- What you should do -
Without any of the pictures, transcribe all the lines below exactly.

- Given information -
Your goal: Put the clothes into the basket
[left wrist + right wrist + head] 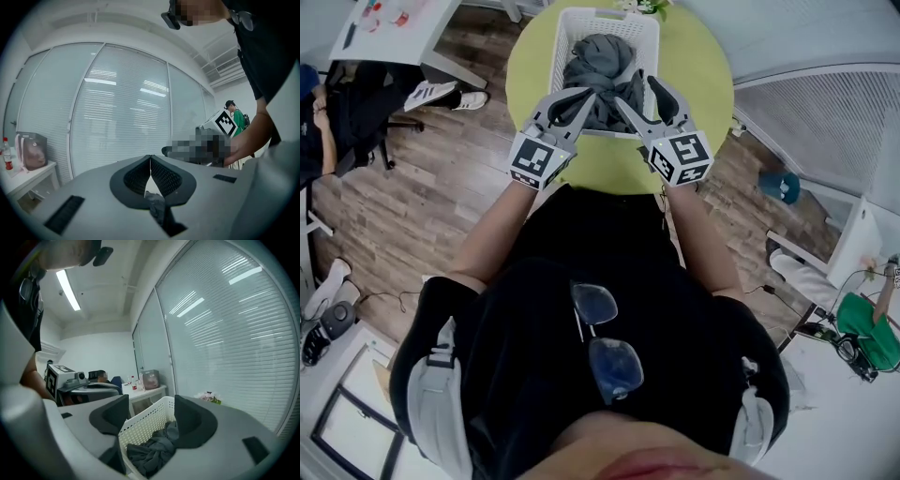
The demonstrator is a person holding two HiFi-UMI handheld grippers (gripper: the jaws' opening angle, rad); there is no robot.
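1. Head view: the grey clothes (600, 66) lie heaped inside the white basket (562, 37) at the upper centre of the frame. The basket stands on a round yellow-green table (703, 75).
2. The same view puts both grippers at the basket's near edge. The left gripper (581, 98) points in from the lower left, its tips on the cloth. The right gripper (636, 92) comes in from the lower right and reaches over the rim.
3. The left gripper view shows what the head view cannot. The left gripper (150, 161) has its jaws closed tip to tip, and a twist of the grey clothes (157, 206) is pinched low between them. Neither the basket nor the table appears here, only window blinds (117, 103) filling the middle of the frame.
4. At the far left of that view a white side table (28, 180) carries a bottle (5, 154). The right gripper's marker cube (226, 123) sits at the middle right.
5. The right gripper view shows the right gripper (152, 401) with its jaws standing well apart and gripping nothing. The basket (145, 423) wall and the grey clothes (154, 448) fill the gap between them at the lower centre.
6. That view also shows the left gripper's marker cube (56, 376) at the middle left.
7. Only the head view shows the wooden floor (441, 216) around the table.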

- Expected answer -
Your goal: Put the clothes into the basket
[left wrist + right wrist + head] 
The demonstrator is a person holding two HiFi-UMI handheld grippers (gripper: the jaws' opening angle, rad); there is no robot.
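1. Head view: the grey clothes (600, 66) lie heaped inside the white basket (562, 37) at the upper centre of the frame. The basket stands on a round yellow-green table (703, 75).
2. The same view puts both grippers at the basket's near edge. The left gripper (581, 98) points in from the lower left, its tips on the cloth. The right gripper (636, 92) comes in from the lower right and reaches over the rim.
3. The left gripper view shows what the head view cannot. The left gripper (150, 161) has its jaws closed tip to tip, and a twist of the grey clothes (157, 206) is pinched low between them. Neither the basket nor the table appears here, only window blinds (117, 103) filling the middle of the frame.
4. At the far left of that view a white side table (28, 180) carries a bottle (5, 154). The right gripper's marker cube (226, 123) sits at the middle right.
5. The right gripper view shows the right gripper (152, 401) with its jaws standing well apart and gripping nothing. The basket (145, 423) wall and the grey clothes (154, 448) fill the gap between them at the lower centre.
6. That view also shows the left gripper's marker cube (56, 376) at the middle left.
7. Only the head view shows the wooden floor (441, 216) around the table.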

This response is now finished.